FIELD OF THE INVENTION The present invention relates to a novel negative-type radiation-sensitive resist composition, more specifically, suitable for microfabrication in the field of electronic industry such as manufacturing of semiconductor devices and processing of transparent conductive films for liquid crystal displays. The present invention also relates to a negative-type radiation-sensitive resist composition having high resolution and high sensitivity and capable of providing a resist pattern having a good profile shape.

[0002]

2. Description of the Related Art In recent years, the progress of high density and high integration of semiconductor devices has been remarkably advanced, and the resolution in the fine processing technology has been required up to the submicron region. Also, with respect to the lithography technique which is the mainstream in the field of manufacturing semiconductor devices, fine processing of 0.5 μm or less is required, and in order to meet this, Deep UV, i.
Light sources emitting single wavelengths such as rays and g rays, excimer lasers, and KrF lasers (wavelength 248 nm) have begun to be used, and resists sensitive to electron rays and X rays are being developed.
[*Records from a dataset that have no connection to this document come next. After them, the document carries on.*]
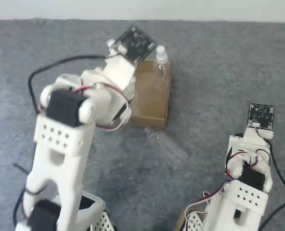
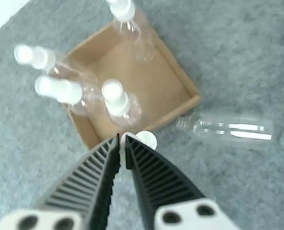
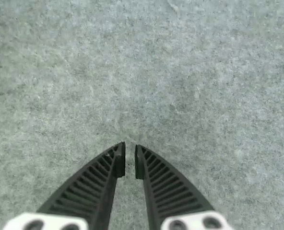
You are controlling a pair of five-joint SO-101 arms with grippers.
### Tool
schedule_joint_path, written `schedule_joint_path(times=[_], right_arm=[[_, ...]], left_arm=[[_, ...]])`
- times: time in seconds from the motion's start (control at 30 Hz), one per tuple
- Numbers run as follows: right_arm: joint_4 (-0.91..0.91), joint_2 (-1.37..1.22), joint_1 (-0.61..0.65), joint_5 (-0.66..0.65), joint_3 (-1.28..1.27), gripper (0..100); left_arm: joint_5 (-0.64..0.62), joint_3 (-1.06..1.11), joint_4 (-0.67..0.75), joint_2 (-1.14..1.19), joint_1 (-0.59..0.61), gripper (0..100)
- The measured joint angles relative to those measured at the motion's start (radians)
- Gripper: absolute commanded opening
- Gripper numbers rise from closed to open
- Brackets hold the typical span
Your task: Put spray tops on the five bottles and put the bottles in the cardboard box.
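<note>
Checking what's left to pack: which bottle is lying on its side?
The clear bottle on the carpet beside the box; the other four stand upright inside it.

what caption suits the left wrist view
Left gripper by a brown cardboard box of white-topped clear bottles; a topless bottle lies outside

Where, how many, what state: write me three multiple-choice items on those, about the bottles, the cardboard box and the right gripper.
1. Where is the bottle without a top?
A) in the cardboard box
B) on the carpet beside the box
C) in a gripper

2. How many bottles with white tops stand in the box?
A) two
B) five
C) four

3. What does the right gripper hold?
A) nothing
B) a bottle
C) a spray top

Answers:
1 B: it lies on its side on the grey carpet just outside the box wall.
2 C: the left wrist view shows four white tops above the box floor.
3 A: bare carpet lies beneath its tips.
</note>
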State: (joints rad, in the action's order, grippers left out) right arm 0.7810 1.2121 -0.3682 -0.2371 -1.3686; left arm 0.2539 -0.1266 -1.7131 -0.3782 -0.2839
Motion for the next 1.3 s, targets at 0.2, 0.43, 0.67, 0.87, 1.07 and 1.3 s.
schedule_joint_path(times=[0.2, 0.43, 0.67, 0.87, 1.07, 1.3], right_arm=[[0.000, 0.000, 0.000, 0.000, 0.000, 0.6], [0.000, 0.000, 0.000, 0.000, 0.000, 0.6], [0.000, 0.000, 0.000, 0.000, -0.008, 0.6], [0.000, 0.000, 0.009, 0.000, -0.014, 0.6], [0.000, 0.000, 0.011, 0.000, -0.014, 0.6], [0.000, 0.000, 0.011, 0.000, -0.014, 0.6]], left_arm=[[0.021, 0.229, 0.038, -0.201, 0.021, 1], [0.072, 0.551, 0.184, -0.377, 0.169, 1], [0.086, 0.865, 0.328, -0.539, 0.333, 1], [0.086, 1.020, 0.377, -0.663, 0.440, 1], [0.086, 1.086, 0.381, -0.733, 0.592, 16], [0.092, 1.096, 0.381, -0.747, 0.870, 21]])
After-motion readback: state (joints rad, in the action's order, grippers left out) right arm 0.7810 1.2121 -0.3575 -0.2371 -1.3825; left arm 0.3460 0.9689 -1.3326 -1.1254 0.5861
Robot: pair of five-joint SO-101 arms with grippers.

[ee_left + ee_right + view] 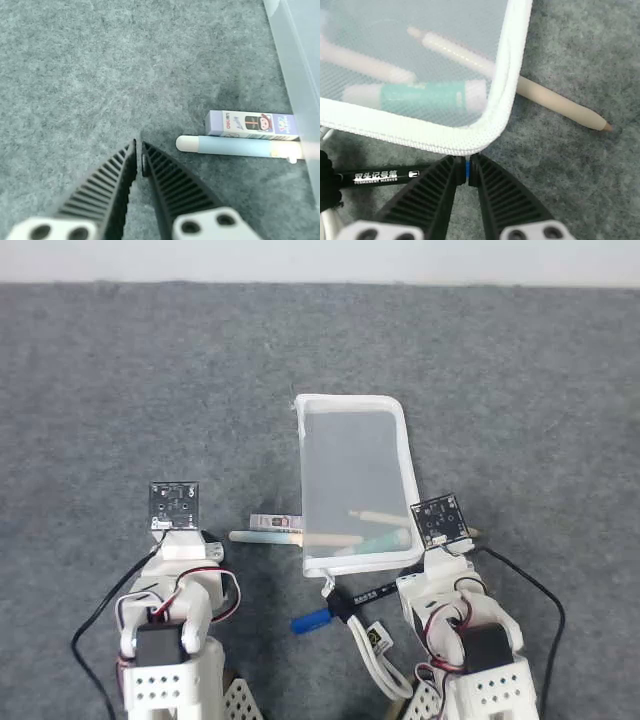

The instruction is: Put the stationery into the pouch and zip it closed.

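Grey felt tabletop; a pale blue white-capped pen lies at the edge of the white mesh zip pouch.
Left gripper and right gripper are each pressed together; the left should probably spread wide and straddle the pen mid-barrel.

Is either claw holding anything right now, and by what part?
Left claw: nothing. Right claw: shut on a thin blue sliver at its tips, beside the pouch corner; what that is cannot be told.

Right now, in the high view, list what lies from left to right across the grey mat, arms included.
Left white arm → pale blue white-capped pen → white mesh zip pouch → right white arm.
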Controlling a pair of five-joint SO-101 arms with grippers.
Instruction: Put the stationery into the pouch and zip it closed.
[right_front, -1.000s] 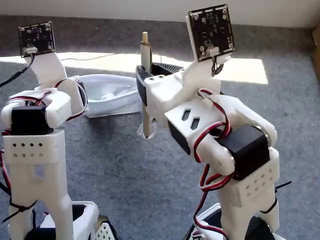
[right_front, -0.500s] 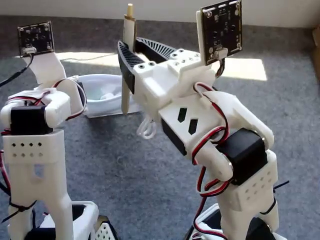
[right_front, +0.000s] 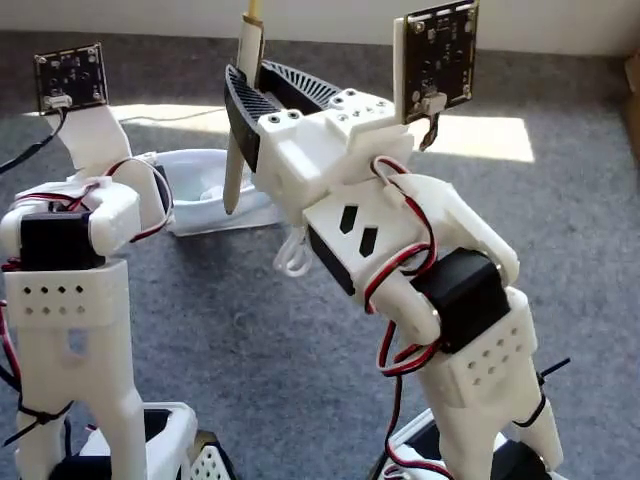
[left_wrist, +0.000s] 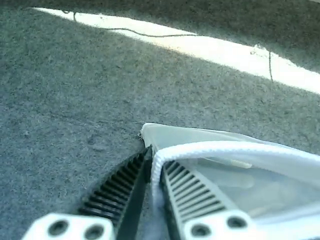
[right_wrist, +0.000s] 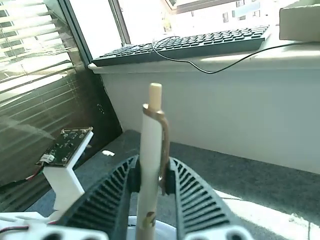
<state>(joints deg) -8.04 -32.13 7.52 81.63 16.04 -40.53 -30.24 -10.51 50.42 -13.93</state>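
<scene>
Beige pen (right_wrist: 152, 125) is risking a miss: lowered off-line, its tip could be snagging the pouch (right_front: 215, 190) rim or sliding in the grip. The right pincer (right_wrist: 151, 172) is clamping the pen upright, raised near the pouch lying on the surface (right_front: 240, 340). The left pincer (left_wrist: 152, 161) is pinching the pouch's corded edge.

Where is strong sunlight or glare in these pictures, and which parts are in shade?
High view: a sunlit band crosses the carpet behind the pouch; the near carpet is shaded. Left wrist view: a similar bright strip lies far off, the pouch edge in the left gripper is shaded. Right wrist view: the window glares white behind the pen.
</scene>
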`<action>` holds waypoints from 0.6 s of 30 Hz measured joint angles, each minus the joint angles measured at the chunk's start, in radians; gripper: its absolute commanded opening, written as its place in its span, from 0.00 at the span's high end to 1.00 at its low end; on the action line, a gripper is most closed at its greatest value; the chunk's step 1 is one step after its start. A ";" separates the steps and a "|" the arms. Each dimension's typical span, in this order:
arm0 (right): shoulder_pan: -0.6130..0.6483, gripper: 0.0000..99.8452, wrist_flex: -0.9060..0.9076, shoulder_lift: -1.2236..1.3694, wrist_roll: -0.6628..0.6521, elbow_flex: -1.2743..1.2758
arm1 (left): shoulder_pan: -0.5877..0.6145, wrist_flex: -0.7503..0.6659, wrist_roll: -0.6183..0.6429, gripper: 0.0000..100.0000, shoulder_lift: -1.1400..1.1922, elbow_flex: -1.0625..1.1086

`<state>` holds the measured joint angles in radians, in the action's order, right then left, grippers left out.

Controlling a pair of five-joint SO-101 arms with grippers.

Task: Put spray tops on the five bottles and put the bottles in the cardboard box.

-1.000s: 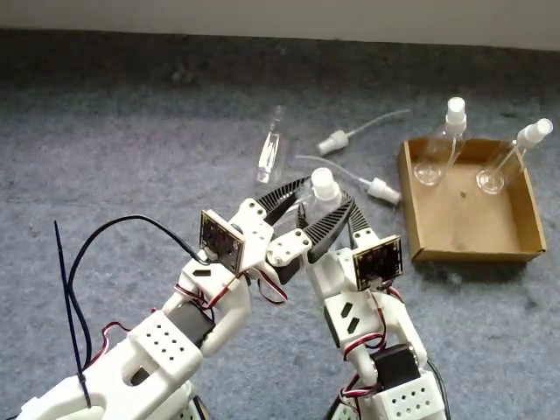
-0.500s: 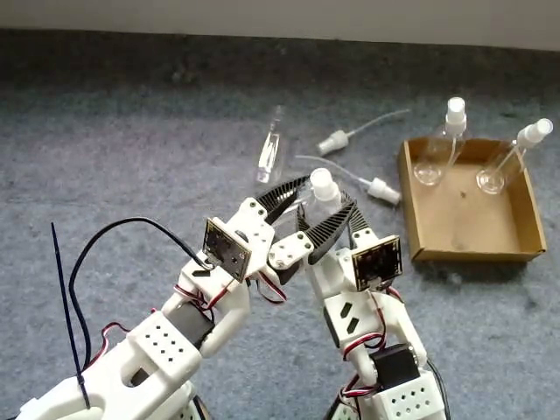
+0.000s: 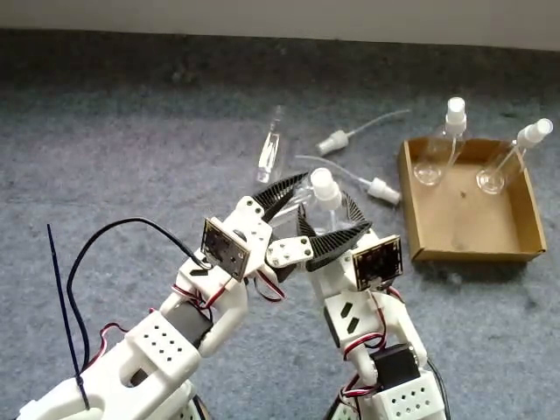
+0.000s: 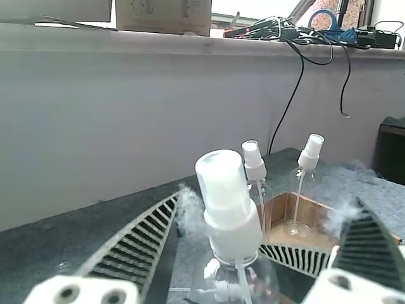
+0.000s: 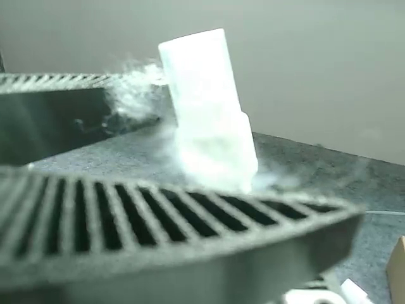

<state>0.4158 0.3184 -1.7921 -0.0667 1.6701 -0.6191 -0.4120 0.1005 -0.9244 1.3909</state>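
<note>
left claw (image 4: 266, 212): around the upright bottle (image 4: 233, 284), grip cannot be told | right claw (image 3: 328, 214): spread wide either side of the spray top (image 5: 209, 107) (top sits on the bottle)

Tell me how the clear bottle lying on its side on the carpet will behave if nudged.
The lying bottle looks round-bodied, so it would probably roll sideways, though the fuzzy carpet may slow it. It seems empty and has no top, so it is likely light and easily knocked aside.
</note>
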 measured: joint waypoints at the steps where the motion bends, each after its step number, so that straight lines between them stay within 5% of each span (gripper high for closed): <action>1: 0.000 0.90 0.000 0.000 0.000 0.000 | 0.000 0.002 0.000 0.67 0.000 0.000; 11: 0.000 0.90 -0.002 -0.002 0.000 0.000 | 0.012 0.015 0.000 0.68 -0.120 0.089; 18: -0.002 0.90 -0.002 -0.002 0.002 0.000 | 0.012 0.373 -0.002 0.68 -0.437 0.109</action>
<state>0.4143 0.3168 -1.7937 -0.0652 1.6701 -0.6068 -0.0391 0.0990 -1.3617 1.4998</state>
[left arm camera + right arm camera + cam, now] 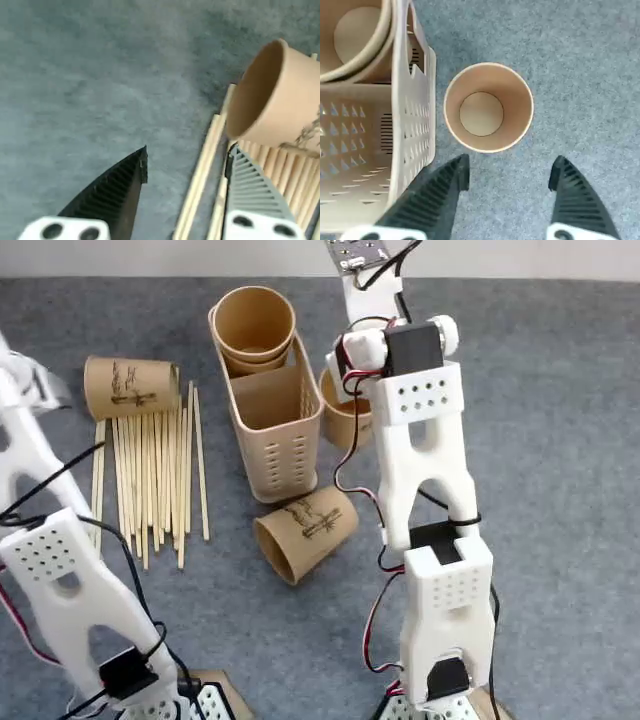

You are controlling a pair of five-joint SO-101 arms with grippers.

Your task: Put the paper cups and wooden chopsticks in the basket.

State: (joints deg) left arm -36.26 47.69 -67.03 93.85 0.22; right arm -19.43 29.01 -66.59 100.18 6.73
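Right gripper (511,165) wide open and empty, over an upright cup (488,106) just right of the basket (415,125), open carpet (570,50) beyond, left gripper (188,152) open too, holding nothing, at the chopsticks (200,175) left edge, beside a tipped cup (280,95).

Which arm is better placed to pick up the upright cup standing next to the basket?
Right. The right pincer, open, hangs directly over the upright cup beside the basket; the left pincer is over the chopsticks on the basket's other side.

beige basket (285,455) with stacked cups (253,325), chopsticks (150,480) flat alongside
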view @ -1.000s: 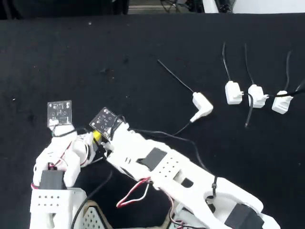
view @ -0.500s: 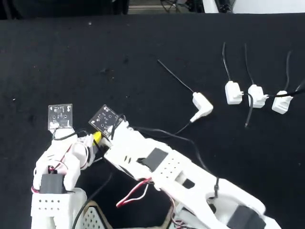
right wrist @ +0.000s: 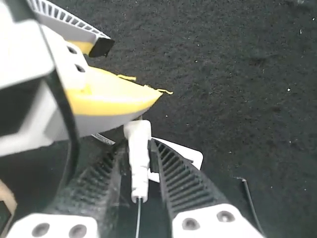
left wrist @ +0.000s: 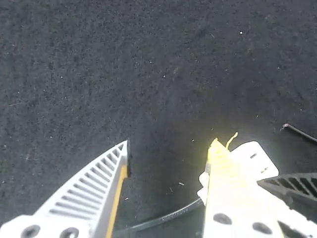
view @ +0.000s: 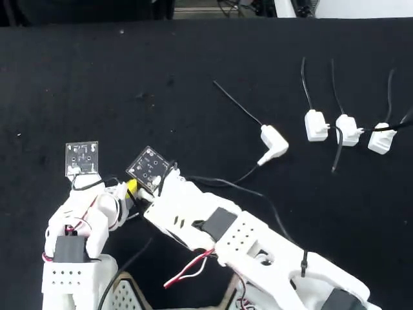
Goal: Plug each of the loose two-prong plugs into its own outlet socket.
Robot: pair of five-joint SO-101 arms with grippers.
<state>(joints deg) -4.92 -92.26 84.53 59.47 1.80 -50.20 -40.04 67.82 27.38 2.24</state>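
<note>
White plug [right wrist: 139,168] is sitting clamped between my right gripper's [right wrist: 138,146] black fingers at the tilted socket plate [view: 150,169], probably so I can line its prongs up with the holes. My left gripper [left wrist: 170,145] is resting with jaws apart just beside that plate, likely bracing it. Since a second ago the plate is lying turned and nudged rightward
</note>
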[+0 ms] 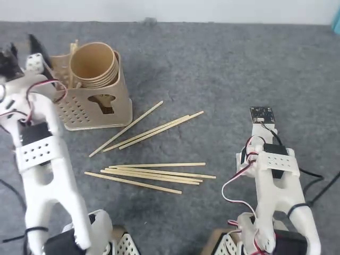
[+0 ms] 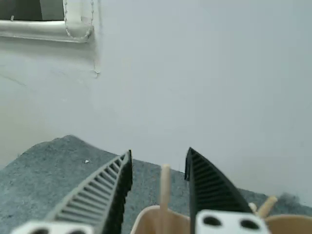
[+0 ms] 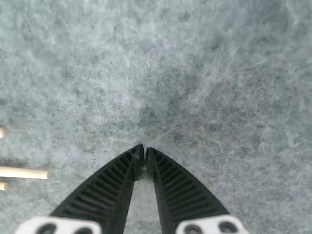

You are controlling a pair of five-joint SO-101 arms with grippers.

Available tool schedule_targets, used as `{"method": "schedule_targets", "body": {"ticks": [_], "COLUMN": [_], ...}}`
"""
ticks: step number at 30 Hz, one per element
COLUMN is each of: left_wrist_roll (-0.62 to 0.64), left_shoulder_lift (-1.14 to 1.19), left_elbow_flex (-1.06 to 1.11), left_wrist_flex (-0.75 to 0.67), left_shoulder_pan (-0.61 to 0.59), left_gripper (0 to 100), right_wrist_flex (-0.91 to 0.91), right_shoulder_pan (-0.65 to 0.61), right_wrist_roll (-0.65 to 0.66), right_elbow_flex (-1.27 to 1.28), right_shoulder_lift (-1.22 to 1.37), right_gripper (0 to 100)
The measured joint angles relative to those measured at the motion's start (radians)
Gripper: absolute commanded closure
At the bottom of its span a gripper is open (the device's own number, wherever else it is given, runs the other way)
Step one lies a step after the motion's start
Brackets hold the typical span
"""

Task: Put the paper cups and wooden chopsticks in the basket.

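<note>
Where the high view looks down, one basket (image 1: 95, 109) holds one nested stack of paper cups (image 1: 94, 64). At least seven loose chopsticks (image 1: 154, 175) lie beside it on the carpet (image 1: 239, 64), three fanned and the rest bunched. The left wrist view adds the left gripper (image 2: 158, 158), spread wide, with one upright chopstick tip (image 2: 165, 190) standing between its jaws. The right wrist view shows the right gripper (image 3: 144, 147) pinched closed and empty over carpet.

No legible text or numbers — none on basket (image 1: 79, 109) or paper cups (image 1: 94, 62).

Bare counter (image 3: 170, 73) ahead of the right fingers (image 3: 117, 185); below the left fingers (image 2: 105, 195), cups (image 1: 98, 79) and chopsticks (image 2: 165, 195) crowd the basket (image 1: 95, 111).
</note>
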Motion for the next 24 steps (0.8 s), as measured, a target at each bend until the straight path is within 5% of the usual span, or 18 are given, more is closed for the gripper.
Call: {"method": "schedule_targets", "body": {"ticks": [6, 10, 17, 20, 24], "left_wrist_roll": [-0.006, -0.006, -0.106, -0.169, -0.213], "left_shoulder_lift": [-0.160, -0.351, -0.606, -0.574, -0.428], "left_elbow_flex": [-0.005, -0.068, -0.147, -0.147, -0.149], "left_wrist_flex": [0.195, 0.446, 0.930, 1.025, 1.049], "left_shoulder_pan": [0.000, 0.040, 0.345, 0.500, 0.563], "left_gripper": [85, 85, 85, 85, 85], "right_wrist_flex": [0.000, 0.000, 0.000, 0.000, 0.000], "right_shoulder_pan": [0.000, 0.000, 0.000, 0.000, 0.000], "right_wrist_roll": [0.000, 0.000, 0.000, 0.000, 0.000], "right_elbow_flex": [0.000, 0.000, 0.000, 0.000, 0.000], "right_shoulder_lift": [0.000, 0.000, 0.000, 0.000, 0.000], "right_gripper": [98.0, 98.0, 98.0, 98.0, 98.0]}}
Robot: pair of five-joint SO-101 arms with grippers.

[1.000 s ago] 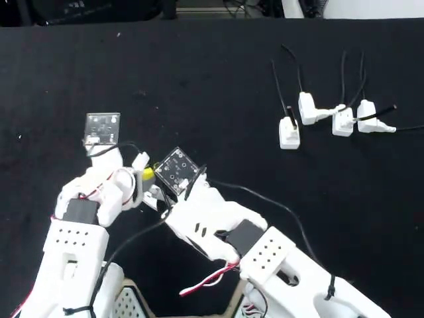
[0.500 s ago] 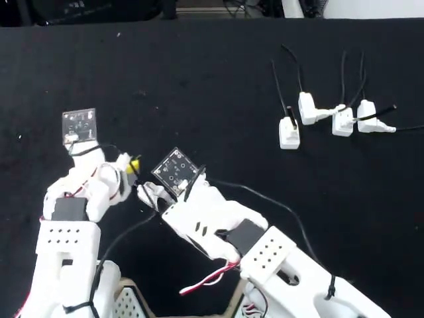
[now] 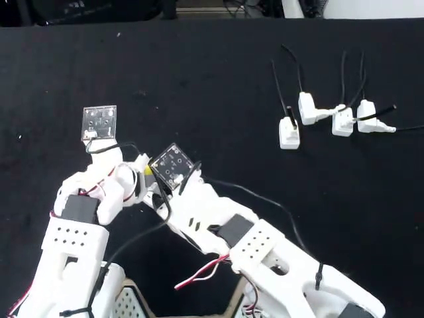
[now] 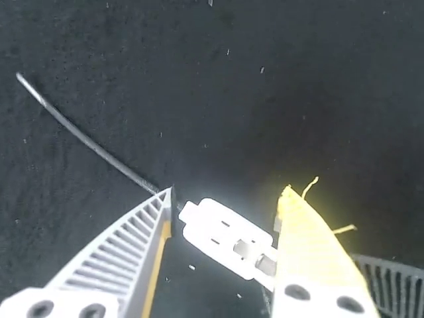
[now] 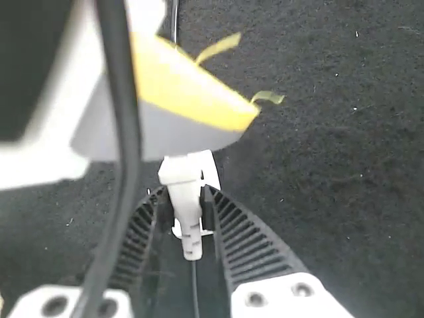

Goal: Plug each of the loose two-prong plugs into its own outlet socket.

Various studies using a trichloromethylated triazine compound as a photopolymerization initiator or a photoacid generator have been positively conducted in recent years with respect to such a negative resist composition compatible with radiation. A monomer having an unsaturated group (JP-A-54-74887),
Compounds capable of addition polymerization having at least one ethylenically unsaturated double bond (JP-A-54-151024), monomers which are polymerized by free radicals or acids (JP-A-60-105667), etc. A crosslinkable resin component such as a resist composition in combination with a polymerizable monomer component, a cresol novolac resin, an alkoxymethylated melamine resin (JP-A-2-146044), polyhydroxystyrene (JP-A-4-136858) A resist composition in combination with is proposed.

However, in these resist compositions, the cross-sectional shape of the resist pattern obtained from the resist composition tends to give rise to a bad profile shape, and high resolution cannot be obtained. In addition, Deep UV, i-ray, g
It has the drawback of not having practical sensitivity to radiation such as rays, excimer lasers, electron beams, and X-rays.The triazine compound, which has a relatively high sublimation property, sublimes during post-baking after development, and It adhered to the wall in a crystalline state and dropped on the surface of the substrate to be processed, which caused etching failure during etching, causing abnormal pattern formation.

As described above, the negative resist composition containing a trichloromethylated triazine compound as a photosensitizer used in the above-mentioned lithography technique utilizing various radiations, which can cope with fine processing of 0.5 μm or less, is described below. The reality is that nothing practical has been obtained yet.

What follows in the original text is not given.